Jason Reitman explains why his Lorne Michaels is so young in Saturday Night

The Fabelmans’ Gabriel LaBelle was nine years younger than the man he portrays while filming the SNL history flick

Jason Reitman explains why his Lorne Michaels is so young in Saturday Night

At a mere 21 years old, Gabriel LaBelle has already portrayed two titans of his industry on the screens in which they cemented their own legacies. While his 2022 character in Steven Spielberg’s The Fabelmans was technically named Sammy, it was pretty obvious that the fictional young filmmaker was an extension of the director himself. Then this past January, it was announced that LaBelle would be playing Lorne Michaels in Saturday Night (previously titled SNL 1975), a film from director Jason Reitman about the very first episode of the iconic variety show. While Reitman clearly thought LaBelle was up to the task of being “the metronome” for the rest of his players, the announcement was initially met with a bit of skepticism. Michaels was 30 when the first episode of SNL aired—why cast someone that much younger?
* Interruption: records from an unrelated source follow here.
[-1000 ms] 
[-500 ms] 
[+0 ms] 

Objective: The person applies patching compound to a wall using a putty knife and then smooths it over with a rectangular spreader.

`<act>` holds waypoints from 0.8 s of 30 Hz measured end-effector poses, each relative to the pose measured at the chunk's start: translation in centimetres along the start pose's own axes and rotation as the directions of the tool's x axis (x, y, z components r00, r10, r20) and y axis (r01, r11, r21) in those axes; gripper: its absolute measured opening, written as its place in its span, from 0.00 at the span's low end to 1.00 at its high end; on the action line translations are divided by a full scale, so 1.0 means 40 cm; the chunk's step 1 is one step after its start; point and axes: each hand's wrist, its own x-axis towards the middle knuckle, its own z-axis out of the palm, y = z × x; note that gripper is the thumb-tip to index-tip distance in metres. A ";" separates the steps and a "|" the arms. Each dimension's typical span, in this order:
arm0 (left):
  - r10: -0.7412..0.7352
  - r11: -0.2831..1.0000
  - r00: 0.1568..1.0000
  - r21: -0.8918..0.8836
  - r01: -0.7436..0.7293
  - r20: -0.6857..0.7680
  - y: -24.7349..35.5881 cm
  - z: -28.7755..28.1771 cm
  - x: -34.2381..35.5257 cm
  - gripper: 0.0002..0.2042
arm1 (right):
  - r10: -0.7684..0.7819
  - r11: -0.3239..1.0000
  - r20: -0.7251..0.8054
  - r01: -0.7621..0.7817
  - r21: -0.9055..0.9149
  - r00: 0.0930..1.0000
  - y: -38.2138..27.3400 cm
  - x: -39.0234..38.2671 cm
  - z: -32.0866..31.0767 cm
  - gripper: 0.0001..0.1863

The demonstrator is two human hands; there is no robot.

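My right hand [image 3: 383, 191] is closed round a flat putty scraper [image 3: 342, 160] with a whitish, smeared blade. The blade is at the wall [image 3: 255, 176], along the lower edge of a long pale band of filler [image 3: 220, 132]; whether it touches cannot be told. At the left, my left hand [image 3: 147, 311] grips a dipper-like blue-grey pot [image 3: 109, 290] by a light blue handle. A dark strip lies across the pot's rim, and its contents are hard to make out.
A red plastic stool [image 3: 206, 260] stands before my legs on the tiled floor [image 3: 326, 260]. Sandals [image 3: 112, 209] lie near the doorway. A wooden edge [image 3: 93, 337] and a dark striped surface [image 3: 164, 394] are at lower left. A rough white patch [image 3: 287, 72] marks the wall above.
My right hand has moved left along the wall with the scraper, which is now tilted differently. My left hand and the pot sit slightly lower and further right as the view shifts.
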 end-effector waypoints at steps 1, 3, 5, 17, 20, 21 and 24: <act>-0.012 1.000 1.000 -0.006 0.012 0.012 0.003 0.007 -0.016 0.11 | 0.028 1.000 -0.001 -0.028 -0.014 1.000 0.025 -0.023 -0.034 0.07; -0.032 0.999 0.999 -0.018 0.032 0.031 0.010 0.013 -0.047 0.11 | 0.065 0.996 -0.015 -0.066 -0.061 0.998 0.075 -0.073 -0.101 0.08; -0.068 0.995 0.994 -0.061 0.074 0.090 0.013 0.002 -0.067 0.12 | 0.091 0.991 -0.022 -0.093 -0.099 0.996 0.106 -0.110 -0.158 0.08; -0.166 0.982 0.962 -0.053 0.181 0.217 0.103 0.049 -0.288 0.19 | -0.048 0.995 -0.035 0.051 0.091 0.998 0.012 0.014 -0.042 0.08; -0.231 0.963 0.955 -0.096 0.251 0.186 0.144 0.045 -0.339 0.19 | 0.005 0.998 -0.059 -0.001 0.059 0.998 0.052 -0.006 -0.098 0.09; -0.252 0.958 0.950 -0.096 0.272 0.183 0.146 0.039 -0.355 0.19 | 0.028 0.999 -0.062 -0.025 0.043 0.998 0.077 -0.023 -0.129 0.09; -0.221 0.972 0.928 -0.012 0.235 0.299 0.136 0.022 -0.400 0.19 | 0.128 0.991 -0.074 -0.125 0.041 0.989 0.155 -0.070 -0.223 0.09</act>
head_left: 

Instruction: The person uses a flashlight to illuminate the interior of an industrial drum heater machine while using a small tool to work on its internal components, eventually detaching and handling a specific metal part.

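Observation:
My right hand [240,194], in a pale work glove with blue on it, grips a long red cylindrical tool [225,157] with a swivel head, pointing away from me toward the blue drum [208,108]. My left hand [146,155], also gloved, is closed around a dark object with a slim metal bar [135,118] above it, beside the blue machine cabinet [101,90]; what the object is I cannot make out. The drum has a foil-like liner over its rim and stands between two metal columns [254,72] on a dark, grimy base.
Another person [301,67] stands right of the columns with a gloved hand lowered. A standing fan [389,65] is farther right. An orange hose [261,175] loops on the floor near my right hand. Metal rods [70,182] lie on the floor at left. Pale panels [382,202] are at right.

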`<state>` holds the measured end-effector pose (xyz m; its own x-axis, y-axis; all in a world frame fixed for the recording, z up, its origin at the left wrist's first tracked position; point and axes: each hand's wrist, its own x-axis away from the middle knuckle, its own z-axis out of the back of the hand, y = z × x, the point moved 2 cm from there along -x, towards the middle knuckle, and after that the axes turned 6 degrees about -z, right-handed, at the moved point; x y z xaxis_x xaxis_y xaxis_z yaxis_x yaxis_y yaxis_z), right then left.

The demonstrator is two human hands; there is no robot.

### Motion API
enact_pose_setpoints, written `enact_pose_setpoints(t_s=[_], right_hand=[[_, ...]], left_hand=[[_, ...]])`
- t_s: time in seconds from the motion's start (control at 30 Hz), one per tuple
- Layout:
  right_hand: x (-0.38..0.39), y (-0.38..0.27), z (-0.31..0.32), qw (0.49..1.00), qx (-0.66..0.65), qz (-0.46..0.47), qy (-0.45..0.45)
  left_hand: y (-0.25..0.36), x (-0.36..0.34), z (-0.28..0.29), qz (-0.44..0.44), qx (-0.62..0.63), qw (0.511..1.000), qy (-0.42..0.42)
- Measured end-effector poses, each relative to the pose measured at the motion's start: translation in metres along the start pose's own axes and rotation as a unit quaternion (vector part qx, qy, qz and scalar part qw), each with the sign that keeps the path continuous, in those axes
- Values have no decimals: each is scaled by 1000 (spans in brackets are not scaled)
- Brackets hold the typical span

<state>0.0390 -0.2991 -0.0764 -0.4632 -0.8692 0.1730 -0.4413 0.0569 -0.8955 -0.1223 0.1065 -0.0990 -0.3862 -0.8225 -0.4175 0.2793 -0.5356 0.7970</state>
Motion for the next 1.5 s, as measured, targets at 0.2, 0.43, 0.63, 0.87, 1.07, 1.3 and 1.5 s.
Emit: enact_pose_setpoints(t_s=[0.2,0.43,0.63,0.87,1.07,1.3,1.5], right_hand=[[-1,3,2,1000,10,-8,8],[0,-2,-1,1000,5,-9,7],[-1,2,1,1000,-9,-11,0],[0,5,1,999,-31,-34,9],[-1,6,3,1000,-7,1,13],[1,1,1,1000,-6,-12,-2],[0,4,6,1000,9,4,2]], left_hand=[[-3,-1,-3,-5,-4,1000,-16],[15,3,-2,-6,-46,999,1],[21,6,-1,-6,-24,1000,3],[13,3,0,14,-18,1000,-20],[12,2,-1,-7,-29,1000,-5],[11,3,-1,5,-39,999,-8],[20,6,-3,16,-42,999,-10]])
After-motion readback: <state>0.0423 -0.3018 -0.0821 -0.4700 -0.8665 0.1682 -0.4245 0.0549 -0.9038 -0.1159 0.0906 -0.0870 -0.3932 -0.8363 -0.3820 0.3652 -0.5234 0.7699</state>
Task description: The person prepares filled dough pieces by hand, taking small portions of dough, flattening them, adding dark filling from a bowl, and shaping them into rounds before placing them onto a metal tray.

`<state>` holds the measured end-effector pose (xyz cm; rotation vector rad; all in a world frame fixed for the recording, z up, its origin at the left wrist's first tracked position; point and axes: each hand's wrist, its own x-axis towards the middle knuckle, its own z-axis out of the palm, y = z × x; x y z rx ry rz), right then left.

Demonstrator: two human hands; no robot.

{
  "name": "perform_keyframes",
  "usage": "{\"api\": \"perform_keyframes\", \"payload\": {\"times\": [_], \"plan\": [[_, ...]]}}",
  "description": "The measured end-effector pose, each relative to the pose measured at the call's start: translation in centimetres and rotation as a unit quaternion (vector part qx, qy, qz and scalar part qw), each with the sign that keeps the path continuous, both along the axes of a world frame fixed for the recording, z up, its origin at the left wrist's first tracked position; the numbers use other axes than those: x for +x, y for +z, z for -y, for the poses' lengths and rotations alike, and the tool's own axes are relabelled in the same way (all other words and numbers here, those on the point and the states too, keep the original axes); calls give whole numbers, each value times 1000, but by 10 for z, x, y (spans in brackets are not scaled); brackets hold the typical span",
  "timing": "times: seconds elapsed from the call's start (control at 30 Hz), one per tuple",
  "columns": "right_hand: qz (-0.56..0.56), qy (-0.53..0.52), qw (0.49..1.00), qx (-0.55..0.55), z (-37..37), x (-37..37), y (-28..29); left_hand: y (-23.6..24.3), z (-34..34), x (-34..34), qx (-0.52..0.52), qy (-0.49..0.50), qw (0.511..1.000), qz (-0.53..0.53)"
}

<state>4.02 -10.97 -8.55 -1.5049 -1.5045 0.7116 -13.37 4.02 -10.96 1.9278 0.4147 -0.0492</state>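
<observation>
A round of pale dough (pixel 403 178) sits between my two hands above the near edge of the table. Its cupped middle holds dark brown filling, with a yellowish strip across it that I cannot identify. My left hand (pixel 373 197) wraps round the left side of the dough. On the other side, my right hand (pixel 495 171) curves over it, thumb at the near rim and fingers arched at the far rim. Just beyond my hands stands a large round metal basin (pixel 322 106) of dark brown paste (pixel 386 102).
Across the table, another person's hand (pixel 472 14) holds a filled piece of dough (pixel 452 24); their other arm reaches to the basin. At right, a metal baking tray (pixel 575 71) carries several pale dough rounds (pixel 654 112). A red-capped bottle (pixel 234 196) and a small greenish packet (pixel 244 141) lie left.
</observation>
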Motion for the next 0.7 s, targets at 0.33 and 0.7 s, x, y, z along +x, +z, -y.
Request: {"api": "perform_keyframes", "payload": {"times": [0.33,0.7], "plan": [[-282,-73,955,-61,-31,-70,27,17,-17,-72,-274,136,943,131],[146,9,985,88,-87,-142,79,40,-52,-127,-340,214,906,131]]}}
In a new interview with Vanity Fair, Reitman explained that LaBelle’s youthfulness was actually an intentional choice to add to the impression that Michaels was in over his head during SNL’s chaotic beginnins. “We meet Lorne as he’s still forming,” he explained. “He is a genius, and he has a vision beyond anyone else there—and anyone his age. It’s a lot for an actor to carry.”

But while the rest of the cast got to “kind of screw around” playing the then-unknowns who would go on to become some of the world’s most celebrated comedians, don’t expect a full-blown laugh riot. Saturday Night “plays out in real time” as the seconds tick down to Chevy Chase’s (played by Cory Michael Smith) inaugural “live from New York, it’s Saturday night!” “It’s a thriller-comedy, if you can call that a genre,” Reitman explained. “I always describe this movie as a shuttle launch, and the question was, ‘Would they break orbit?’”

The man clearly loves his metaphors. Later in the interview, he also said of the film, “This is a movie where the villain is time. It’s like our Sauron. Our Darth Vader is a clock, and you feel its presence at all times.” We say this lovingly, but a director who can’t stop referencing classic films to sell his own screenplay would make a great SNL character.

Saturday Night also stars Willem Dafoe, J.K. Simmons, Dylan O’Brien, Rachel Sennott, Nicholas Braun, Finn Wolfhard, Matthew Rhys, and many, many more. The film hits theaters October 11. You can check out some first look images over at Vanity Fair now.